Simone looked at me the next morning. She didn’t say a word, but her eyes told me everything. She knew I had bought my life with the lives of others. The choice I had made destroyed me more thoroughly than anything Stolz could have done with a rifle.

The Shadow of the Past

For the rest of the winter, I was a ghost. I worked, I ate, I breathed, but the girl who had entered that camp was gone. Stolz summoned me occasionally just to talk, philosophizing about how war reveals the “monsters” already buried within people. “You and I are the same,” he told me once. “We do what is necessary.”

I wanted to scream that he was wrong, but a part of me feared he was right.

In April 1944, as Allied forces drew near, the Germans fled in the night. We were found by the Red Cross and Allied soldiers. I was “free,” but freedom is a hollow word when you are broken from the inside.

I returned to my village. My mother and Henry were alive, but they didn’t recognize the hollowed-out woman who stood before them. I eventually married a kind man named Paul and had children, but I lived behind a mask. For sixty years, I saw the eyes of those two girls every time I closed my own.

In 2006, I received an anonymous envelope from Berlin. Inside was a photo of Stolz, smiling in his uniform. On the back, a note indicated he was still alive, having never faced justice. It was then I realized that if I didn’t speak, he would win. He would disappear into history as a “normal” man, and his victims would remain nameless numbers in a black hole.

The Final Testimony

I am 82 years old now. My heart is tired, and the doctors say my time is short. I have finally recorded my truth—not for redemption, for I do not believe I earned it, but so that those girls are not forgotten.

I carried two deaths on my conscience for sixty-three years. People wanted to rebuild after the war, to move on and forget. But you cannot rebuild on a rotten foundation.

Stolz told me we were the same because we both did what was necessary to survive. But he was wrong. He never regretted a single moment. I have regretted every breath I took since that December night.

To those of you listening: I ask you the question that has haunted my every waking hour. If you had been in my place, with the cold mud beneath your feet and a monster smiling at you, what would you have done? Would you have held onto your soul at the cost of your life? Or would you have given a name just to see the sunrise one more time?

I still don’t know the answer. All I know is that Number 11 survived, but Arianne Daveau died in that camp.

Arianne Daveau passed away in 2011, five years after recording her testimony.

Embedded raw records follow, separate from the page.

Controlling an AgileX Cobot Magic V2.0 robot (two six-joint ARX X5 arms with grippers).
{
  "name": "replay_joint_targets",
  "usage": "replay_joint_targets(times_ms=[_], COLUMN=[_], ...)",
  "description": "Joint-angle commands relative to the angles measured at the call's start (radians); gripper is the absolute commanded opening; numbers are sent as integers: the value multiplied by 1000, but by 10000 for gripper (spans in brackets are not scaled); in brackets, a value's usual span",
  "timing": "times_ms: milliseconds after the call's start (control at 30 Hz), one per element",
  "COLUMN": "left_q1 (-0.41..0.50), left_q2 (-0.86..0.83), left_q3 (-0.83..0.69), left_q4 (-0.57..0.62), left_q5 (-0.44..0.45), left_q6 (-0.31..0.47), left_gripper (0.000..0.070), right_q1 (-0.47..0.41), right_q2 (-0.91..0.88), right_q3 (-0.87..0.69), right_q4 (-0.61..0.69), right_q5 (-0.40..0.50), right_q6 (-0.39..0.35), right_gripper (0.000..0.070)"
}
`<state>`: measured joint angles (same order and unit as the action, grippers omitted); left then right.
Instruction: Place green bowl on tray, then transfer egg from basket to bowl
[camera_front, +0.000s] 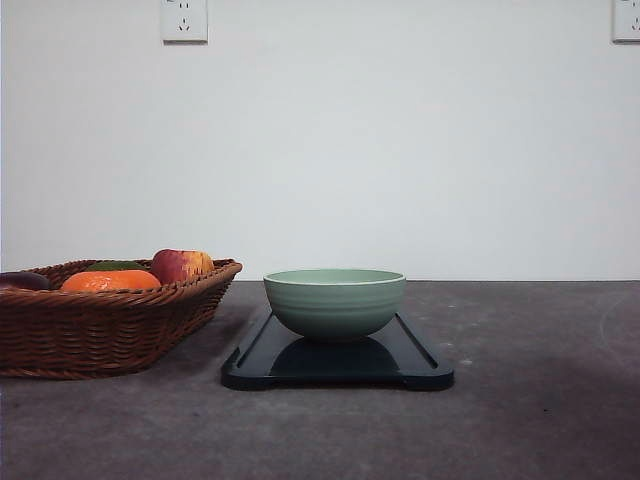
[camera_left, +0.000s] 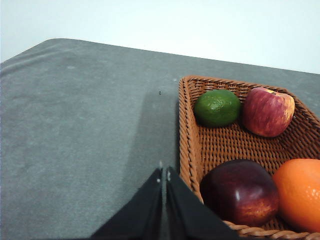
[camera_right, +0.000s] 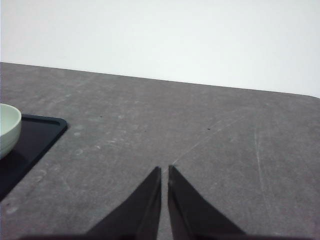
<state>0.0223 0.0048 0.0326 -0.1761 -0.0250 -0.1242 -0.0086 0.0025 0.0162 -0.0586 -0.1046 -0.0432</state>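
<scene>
The green bowl (camera_front: 334, 301) stands upright on the dark tray (camera_front: 415, 365) in the middle of the table; its edge (camera_right: 7, 127) and a tray corner (camera_right: 42, 131) also appear in the right wrist view. The brown wicker basket (camera_front: 110, 325) sits to the left of the tray, holding fruit. The egg is hidden from view. My left gripper (camera_left: 163, 175) is shut and empty, hovering over bare table just outside the basket rim (camera_left: 186, 135). My right gripper (camera_right: 164, 171) is shut and empty above bare table beside the tray.
The basket holds a green avocado (camera_left: 217, 107), a red apple (camera_left: 268, 111), a dark plum-coloured fruit (camera_left: 241, 192) and an orange (camera_left: 299, 193). A white wall with two sockets (camera_front: 184, 19) backs the grey table.
</scene>
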Motion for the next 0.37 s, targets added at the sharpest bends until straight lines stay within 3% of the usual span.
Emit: replay_joint_targets(times_ms=[0,333], left_q1=[2,2], left_q2=[-1,-1], left_q3=[-19,-19], left_q4=[13,13], left_q5=[-3,-3], left_q6=[-3,-3], left_gripper=[0,0], right_q1=[-2,-2], right_q2=[1,1], right_q3=[-4,-4], right_q4=[13,13], right_q5=[1,1], right_q6=[17,17], right_gripper=[16,16])
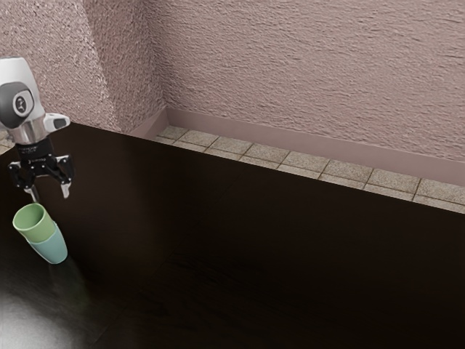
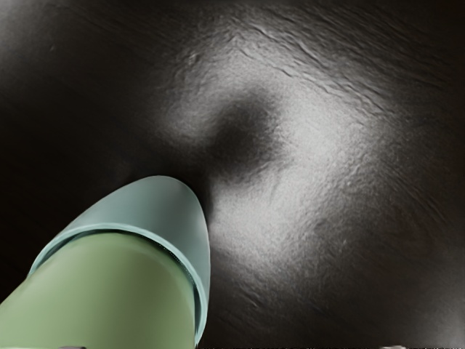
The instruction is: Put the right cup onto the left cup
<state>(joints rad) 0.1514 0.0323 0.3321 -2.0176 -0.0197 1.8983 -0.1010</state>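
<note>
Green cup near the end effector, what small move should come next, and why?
Probably lift the end effector straight up and away: the green cup already sits in the blue cup, and the open fingers hold nothing.

Arm (image 1: pixel 17 73), one: white with grey joint cap, at the exterior view's 10 o'clock, running down toward 6. Wrist (image 1: pixel 29 131), one: silver-toned, above the tool. Tool (image 1: pixel 49 193), one: black, at 9 o'clock, pointing to 6; two fingers (image 1: pixel 66 190), spread apart.
</note>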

Her voice serves as a fragment of humanity rescued from the silence of history—a reminder that the scars of conflict do not vanish when the treaties are signed. They remain in the memories of those who had to make impossible choices in a world that had lost its mind.

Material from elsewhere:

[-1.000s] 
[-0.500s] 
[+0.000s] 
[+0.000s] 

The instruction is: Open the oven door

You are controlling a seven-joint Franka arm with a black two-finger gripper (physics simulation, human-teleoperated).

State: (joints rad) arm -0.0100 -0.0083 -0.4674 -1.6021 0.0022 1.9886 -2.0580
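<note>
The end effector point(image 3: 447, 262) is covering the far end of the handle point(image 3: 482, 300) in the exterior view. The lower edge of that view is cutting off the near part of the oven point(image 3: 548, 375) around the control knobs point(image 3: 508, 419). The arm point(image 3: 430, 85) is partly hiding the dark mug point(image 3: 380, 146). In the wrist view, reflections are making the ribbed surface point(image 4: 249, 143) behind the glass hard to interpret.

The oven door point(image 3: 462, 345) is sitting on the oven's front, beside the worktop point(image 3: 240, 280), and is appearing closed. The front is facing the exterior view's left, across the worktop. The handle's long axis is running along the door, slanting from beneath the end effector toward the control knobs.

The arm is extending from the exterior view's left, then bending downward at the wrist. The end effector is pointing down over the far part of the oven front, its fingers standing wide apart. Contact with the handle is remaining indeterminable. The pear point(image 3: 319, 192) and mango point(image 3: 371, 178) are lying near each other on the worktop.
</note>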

Historical Reflection: The Unofficial Camps

While major concentration camps are well-documented, hundreds of “unofficial” or “administrative” camps existed across occupied Europe. These sites often lacked proper records, making it difficult for survivors to prove their experiences or for perpetrators to be brought to justice.

How can modern society ensure that the “unofficial” histories of individuals like Arianne are preserved when no formal records exist to validate them?